* [Your task] Your answer must be the full listing, reproduced exactly, minus any pictures.

* [Provided data]
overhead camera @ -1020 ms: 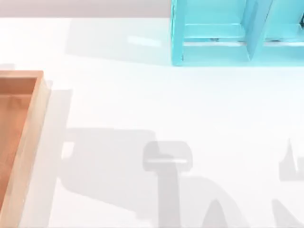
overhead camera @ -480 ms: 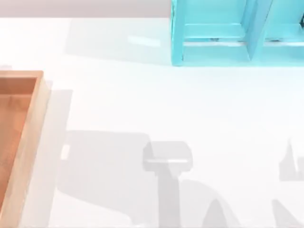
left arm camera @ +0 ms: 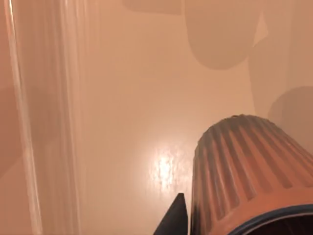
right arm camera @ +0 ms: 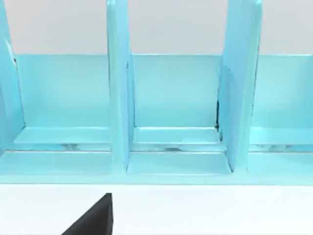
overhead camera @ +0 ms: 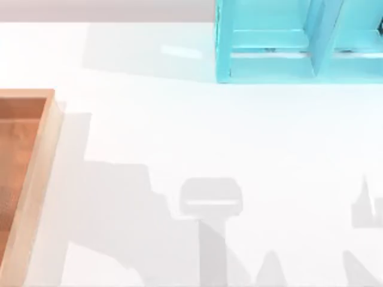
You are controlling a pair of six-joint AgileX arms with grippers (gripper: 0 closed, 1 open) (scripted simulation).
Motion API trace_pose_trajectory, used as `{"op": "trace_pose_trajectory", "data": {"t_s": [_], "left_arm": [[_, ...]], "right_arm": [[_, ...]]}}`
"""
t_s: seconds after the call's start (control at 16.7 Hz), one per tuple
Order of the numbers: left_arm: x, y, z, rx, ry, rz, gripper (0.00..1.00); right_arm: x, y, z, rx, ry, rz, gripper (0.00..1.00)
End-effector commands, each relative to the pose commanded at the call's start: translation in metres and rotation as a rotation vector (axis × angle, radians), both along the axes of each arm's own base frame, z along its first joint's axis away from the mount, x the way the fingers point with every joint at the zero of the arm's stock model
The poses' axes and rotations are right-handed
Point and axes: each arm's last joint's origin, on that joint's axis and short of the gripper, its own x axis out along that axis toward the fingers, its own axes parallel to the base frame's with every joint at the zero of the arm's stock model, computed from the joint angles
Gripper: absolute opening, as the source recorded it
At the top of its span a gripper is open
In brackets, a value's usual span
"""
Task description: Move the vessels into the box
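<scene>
A reddish-brown ribbed vessel (left arm camera: 244,171) hangs close in the left wrist view, its narrow base pointing down at the box's orange-brown floor (left arm camera: 137,98). Its shadow falls apart from it on that floor, so it is lifted. My left gripper (left arm camera: 234,223) is shut on it, with one dark finger (left arm camera: 175,219) showing beside the ribbed wall. In the top view the box (overhead camera: 37,179) lies at the table's left edge, its tan rim showing. One dark fingertip (right arm camera: 93,220) of my right gripper points toward the cyan shelf.
A cyan shelf frame (overhead camera: 293,42) with upright dividers stands at the back right and spans the right wrist view as the shelf (right arm camera: 176,107). Grey arm shadows lie on the white table (overhead camera: 179,125) along its near edge.
In the top view the large shadow next to the box has shrunk and slid toward the near edge. Box and shelf have not moved.
</scene>
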Motion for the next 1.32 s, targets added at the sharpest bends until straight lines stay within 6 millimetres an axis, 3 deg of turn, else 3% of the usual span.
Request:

* [Response box]
overhead camera @ -1020 ms: 
overhead camera @ -480 ms: 
left arm camera @ +0 ms: 
right arm camera @ +0 ms: 
overhead camera @ +0 ms: 
You are controlling a pair of six-joint AgileX arms with grippers (gripper: 0 closed, 1 open) (scripted simulation).
Motion API trace_pose_trajectory, used as `{"op": "trace_pose_trajectory", "data": {"t_s": [_], "left_arm": [[_, ...]], "right_arm": [[_, ...]]}}`
"""
t_s: seconds after the call's start (control at 16.7 Hz), one per tuple
Order of the numbers: left_arm: x, y, z, rx, ry, rz, gripper (0.00..1.00); right_arm: x, y, z, rx, ry, rz, gripper (0.00..1.00)
End-effector commands, each relative to the pose commanded at the call's start: translation in metres and rotation as a rotation vector (axis × angle, radians), both along the axes of each arm's own base frame, z along its first joint's axis away from the mount, x the way the fingers point with every joint at the zero of the arm's stock model
The poses' axes and rotations are right-handed
Point and axes: each arm's last joint's origin, on that joint's axis and short of the gripper, its own x axis out along that axis toward the fingers, its own axes parallel to the base frame's with every joint at the zero of the arm's stock model, computed from the joint angles
Gripper: absolute opening, as the source recorded it
At the top of its span a gripper is open
In brackets, a value's usual span
"""
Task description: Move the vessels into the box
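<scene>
A reddish-brown ribbed vessel (left arm camera: 244,171) hangs close in the left wrist view, its narrow base pointing down at the box's orange-brown floor (left arm camera: 137,98). Its shadow falls apart from it on that floor, so it is lifted. My left gripper (left arm camera: 234,223) is shut on it, with one dark finger (left arm camera: 175,219) showing beside the ribbed wall. In the top view the box (overhead camera: 37,179) lies at the table's left edge, its tan rim showing. One dark fingertip (right arm camera: 93,220) of my right gripper points toward the cyan shelf.
A cyan shelf frame (overhead camera: 293,42) with upright dividers stands at the back right and spans the right wrist view as the shelf (right arm camera: 176,107). Grey arm shadows lie on the white table (overhead camera: 179,125) along its near edge.
In the top view the large shadow next to the box has shrunk and slid toward the near edge. Box and shelf have not moved.
</scene>
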Motion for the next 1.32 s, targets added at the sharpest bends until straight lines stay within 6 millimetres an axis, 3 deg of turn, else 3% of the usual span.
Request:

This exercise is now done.